Hello,
I am doing a stability calculation for different profiles.
The test case that I have used is Gaussian, where the velocity
and gradient of PV is defined using something like this,
Ub = Function(V).interpolate(Uj*exp(-(x[0]-Ly/2)**2))
dQb =
Function(V).interpolate(-2.*Uj*exp(-(x[0]-Ly/2)**2)*(2.*(x[0]-Ly/2)**2
- 1.))
I have compared this with the results of using a spectral method
and the results agree very well.
I am now considering a less trivial example using something
called a Bump function. Yes, technical name is Bump.

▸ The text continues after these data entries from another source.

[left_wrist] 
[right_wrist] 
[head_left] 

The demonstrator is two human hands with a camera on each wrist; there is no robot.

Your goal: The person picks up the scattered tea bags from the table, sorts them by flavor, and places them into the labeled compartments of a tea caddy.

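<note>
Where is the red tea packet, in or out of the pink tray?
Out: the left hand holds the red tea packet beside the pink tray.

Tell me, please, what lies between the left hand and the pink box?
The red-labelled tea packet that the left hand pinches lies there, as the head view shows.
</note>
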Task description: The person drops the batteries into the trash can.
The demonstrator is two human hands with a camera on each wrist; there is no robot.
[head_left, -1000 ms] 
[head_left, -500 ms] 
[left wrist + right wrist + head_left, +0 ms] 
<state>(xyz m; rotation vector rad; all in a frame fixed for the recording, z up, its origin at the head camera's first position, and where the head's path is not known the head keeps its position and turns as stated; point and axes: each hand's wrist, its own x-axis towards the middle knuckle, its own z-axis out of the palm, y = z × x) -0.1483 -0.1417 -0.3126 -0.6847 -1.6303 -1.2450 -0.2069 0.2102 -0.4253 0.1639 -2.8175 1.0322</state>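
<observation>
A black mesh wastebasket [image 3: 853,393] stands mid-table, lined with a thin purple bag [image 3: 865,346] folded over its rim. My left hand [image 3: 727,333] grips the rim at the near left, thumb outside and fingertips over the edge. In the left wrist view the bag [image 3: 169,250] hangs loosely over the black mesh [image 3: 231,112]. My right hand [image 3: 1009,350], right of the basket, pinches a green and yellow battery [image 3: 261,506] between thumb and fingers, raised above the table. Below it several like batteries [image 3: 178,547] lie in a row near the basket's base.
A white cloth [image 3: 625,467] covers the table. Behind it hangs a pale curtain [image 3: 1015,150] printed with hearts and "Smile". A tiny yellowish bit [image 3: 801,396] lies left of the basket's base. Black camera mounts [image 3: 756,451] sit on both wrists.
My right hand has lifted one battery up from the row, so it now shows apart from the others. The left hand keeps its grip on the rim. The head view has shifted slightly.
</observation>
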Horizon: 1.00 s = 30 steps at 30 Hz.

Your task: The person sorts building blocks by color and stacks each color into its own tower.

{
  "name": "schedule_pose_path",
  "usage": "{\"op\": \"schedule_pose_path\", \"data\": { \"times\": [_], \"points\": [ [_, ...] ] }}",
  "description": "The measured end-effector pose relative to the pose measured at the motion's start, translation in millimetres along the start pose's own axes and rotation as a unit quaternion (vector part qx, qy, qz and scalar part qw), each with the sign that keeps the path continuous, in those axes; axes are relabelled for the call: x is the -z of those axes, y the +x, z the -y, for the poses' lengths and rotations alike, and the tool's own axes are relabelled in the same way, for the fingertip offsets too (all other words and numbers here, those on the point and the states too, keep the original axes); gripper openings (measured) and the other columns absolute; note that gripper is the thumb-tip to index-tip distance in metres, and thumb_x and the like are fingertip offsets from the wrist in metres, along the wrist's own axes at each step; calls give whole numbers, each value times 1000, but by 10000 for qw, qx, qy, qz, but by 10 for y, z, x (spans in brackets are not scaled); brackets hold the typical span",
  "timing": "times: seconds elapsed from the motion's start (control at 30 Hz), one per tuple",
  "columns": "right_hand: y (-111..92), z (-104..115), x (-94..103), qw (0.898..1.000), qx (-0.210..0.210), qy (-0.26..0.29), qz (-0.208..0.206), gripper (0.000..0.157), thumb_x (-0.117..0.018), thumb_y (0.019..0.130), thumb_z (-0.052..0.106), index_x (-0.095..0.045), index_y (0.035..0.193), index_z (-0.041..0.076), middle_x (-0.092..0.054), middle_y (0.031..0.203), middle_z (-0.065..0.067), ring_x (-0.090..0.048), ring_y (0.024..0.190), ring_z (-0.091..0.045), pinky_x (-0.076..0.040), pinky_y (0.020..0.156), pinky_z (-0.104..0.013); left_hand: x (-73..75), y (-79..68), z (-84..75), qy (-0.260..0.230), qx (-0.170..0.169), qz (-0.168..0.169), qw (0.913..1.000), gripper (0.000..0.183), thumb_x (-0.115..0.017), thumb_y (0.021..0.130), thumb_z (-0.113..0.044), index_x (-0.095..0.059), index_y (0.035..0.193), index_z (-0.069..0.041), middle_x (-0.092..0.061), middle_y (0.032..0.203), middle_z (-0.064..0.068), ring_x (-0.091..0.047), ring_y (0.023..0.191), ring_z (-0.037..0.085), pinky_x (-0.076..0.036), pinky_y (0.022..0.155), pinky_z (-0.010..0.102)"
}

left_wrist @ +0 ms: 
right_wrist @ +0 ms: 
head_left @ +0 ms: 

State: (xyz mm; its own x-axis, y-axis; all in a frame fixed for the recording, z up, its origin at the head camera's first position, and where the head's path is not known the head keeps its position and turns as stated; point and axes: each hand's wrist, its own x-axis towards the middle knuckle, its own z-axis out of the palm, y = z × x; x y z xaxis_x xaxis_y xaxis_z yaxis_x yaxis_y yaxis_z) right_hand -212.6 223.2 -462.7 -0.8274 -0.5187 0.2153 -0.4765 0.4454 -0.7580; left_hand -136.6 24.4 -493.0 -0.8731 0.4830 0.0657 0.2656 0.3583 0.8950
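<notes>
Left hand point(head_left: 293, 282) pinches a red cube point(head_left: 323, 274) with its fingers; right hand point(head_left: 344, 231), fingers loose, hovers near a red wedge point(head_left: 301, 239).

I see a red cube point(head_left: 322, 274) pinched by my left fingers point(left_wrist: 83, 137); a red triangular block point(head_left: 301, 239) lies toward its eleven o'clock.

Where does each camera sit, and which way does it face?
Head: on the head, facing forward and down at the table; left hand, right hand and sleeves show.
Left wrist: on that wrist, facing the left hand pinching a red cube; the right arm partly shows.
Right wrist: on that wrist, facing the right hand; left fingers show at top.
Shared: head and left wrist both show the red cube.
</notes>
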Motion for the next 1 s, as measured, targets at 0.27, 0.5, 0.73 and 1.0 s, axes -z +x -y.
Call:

Thanks to
previous help I have figured out how to define it piecewise
(thanks again).
Ub = Function(V).interpolate(conditional(le(abs(x[0]-Ly/2.),
1.0), exp(-1./(1. -(x[0]-Ly/2)**2)), 0.0))
dQb =
Function(V).interpolate(conditional(le(abs(x[0]-Ly/2.), 1.0),
-2.*exp(-1./(1. -(x[0]-Ly/2)**2))*(3.*(x[0]-Ly/2.)**4 -
1)/((x[0]-Ly/2.)**2-1)**4, 0.0))
However, when I try this I get zero growth rate, which does
not agree with the spectral method.
Actually, in the spectral method we need to zero out the Nans
and Infs in expressions, and that works out nicely. Is there
an easy way to convert Nans and Infs to zero in interpolate?
I tried using both a Krylov method and Lapack. The first
gives zero, which I don't believe, and the second fails, I
presume because I am dividing by zero somewhere.
Any help would be greatly appreciated!
Cheers, Francis